Lastly, Plaintiff's ninth claim for relief for "failure to follow departmental procedure" asserts that Defendant violated two statutory provisions, NRS 289.020(2) and NRS 289.057(3)(a). However, NRS 289.120 states that "[a]ny peace officer aggrieved by an action of the employer of the peace officer in violation of this chapter may, after exhausting any applicable internal grievance procedures, grievance procedures negotiated pursuant to chapter 288 of NRS and other administrative remedies, apply to the district court for judicial relief." The Complaint does not allege that Plaintiff exhausted his internal grievance procedures.

4. Leave to Amend

Plaintiff asks for leave to amend. (Dkt. no. 11 at 15.) After the period for leave to amend as a right has expired (as it has here), a party must either obtain the other party's consent or seek leave of court to amend a pleading. Fed.R.Civ.P. 15(a)(2). The court should give leave to amend freely when justice requires, though leave need not be granted where amendment: "(1) prejudices the opposing party; (2) is sought in bad faith; (3) produces an undue delay in litigation; or (4) is futile." Amerisource Bergen Corp. v. Dialysist W., Inc., 465 F.3d 946, 951 (9th Cir. 2006) (citation omitted).

In this case the opposing party is not prejudiced because Plaintiff has not yet filed an amended complaint and, to the extent Plaintiff is unable to cure the deficiencies in the Complaint, the Court will dismiss those claims with prejudice. Further, there is no indication that Plaintiff seeks to amend in bad faith or that granting leave to amend will produce an undue delay. The Court determines that amendment would not be futile as the Complaint alleges facts that can form the basis of valid claims if properly pled. Good cause appearing, leave to amend is granted.


The Court notes that the parties made several arguments and cited to several cases not discussed above.

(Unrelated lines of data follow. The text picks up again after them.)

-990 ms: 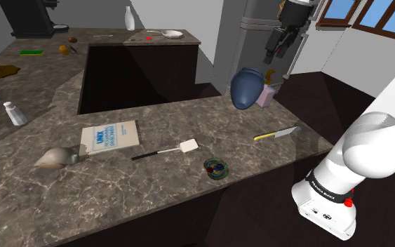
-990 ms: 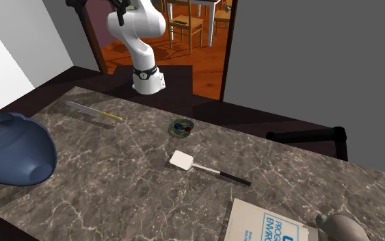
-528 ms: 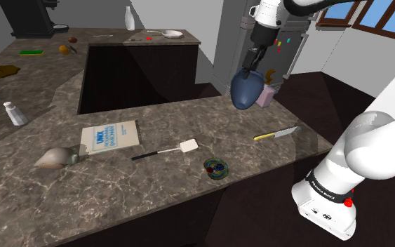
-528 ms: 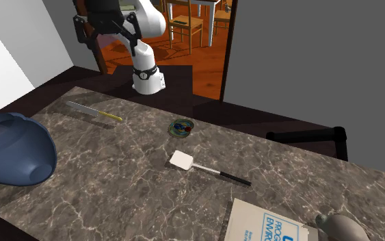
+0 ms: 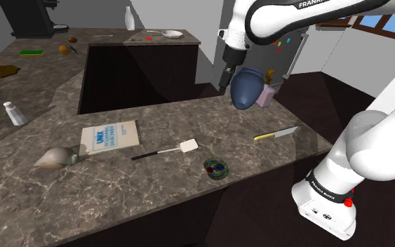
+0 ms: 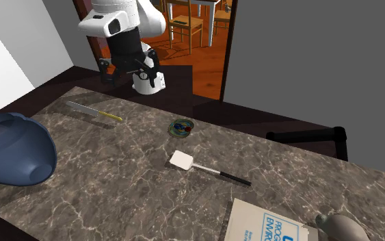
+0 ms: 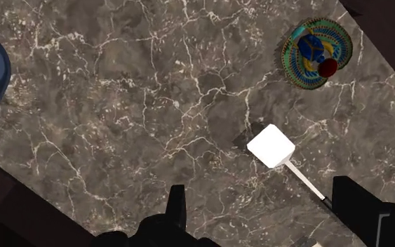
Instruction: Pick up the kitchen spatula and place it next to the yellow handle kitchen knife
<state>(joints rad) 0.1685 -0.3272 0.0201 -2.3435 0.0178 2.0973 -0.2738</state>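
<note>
While FRANKA shows on the arm (image 5: 287, 15), the tool (image 7: 266, 210) hangs open over the bench (image 7: 118, 105) — white spatula (image 7: 271, 146) lying untouched.

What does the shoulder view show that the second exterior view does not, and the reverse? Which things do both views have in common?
Of the two, the shoulder view adds a white shaker, a white bottle and windows. The second exterior view adds wooden chairs on an orange floor beyond a doorway. Both share the marbled counter, the spatula, the yellow-handled knife, the blue bowl, the patterned dish and the open gripper.
</note>
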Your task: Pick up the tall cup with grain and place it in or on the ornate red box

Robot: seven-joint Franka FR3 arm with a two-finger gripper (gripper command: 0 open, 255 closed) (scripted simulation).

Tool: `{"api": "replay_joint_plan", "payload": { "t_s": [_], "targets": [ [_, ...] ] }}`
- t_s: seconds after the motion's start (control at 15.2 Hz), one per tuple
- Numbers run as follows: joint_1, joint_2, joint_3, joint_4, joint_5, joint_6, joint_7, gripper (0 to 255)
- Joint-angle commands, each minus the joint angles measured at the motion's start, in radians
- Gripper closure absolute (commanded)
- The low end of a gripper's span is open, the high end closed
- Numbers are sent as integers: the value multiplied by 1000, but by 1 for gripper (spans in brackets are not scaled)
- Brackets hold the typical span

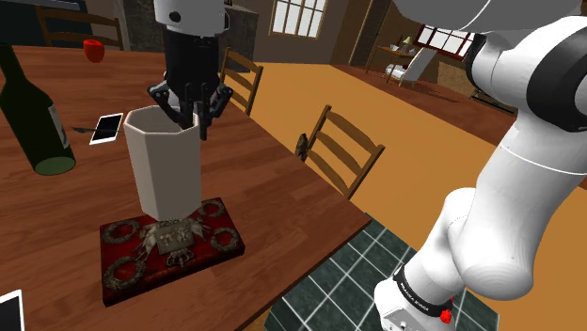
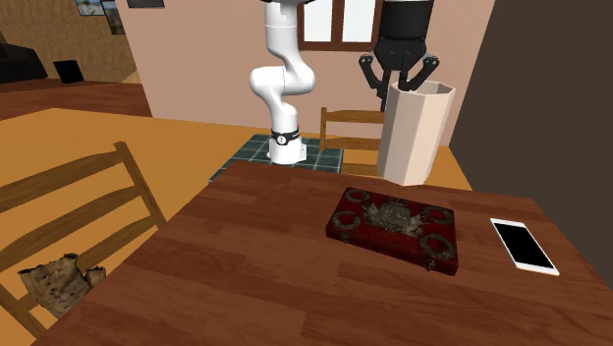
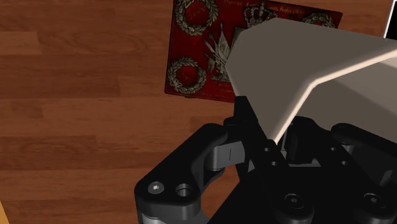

The Court has reviewed these arguments and cases and determines that they do not warrant discussion as they do not affect the outcome of Defendant's Motion.

It is hereby ordered that Defendant's Motion to Dismiss (dkt. no. 7) is granted in part and denied in part. Plaintiff's first, second, fourth, fifth, sixth, seventh, eighth, ninth and tenth claims for relief are dismissed. Plaintiff's third claim for relief, retaliation, may proceed on the theory that Chief Pitts' decision to support termination of Plaintiff was caused by Plaintiff's reporting of the pornographic video emailed to Plaintiff by Sgt. Myers.

It is further ordered that Plaintiff may file an amended complaint within fifteen (15) days. Failure to file an amended complaint will result in dismissal of Plaintiff's first, second, fourth, fifth, sixth, seventh, eighth, ninth and tenth claims for relief with prejudice.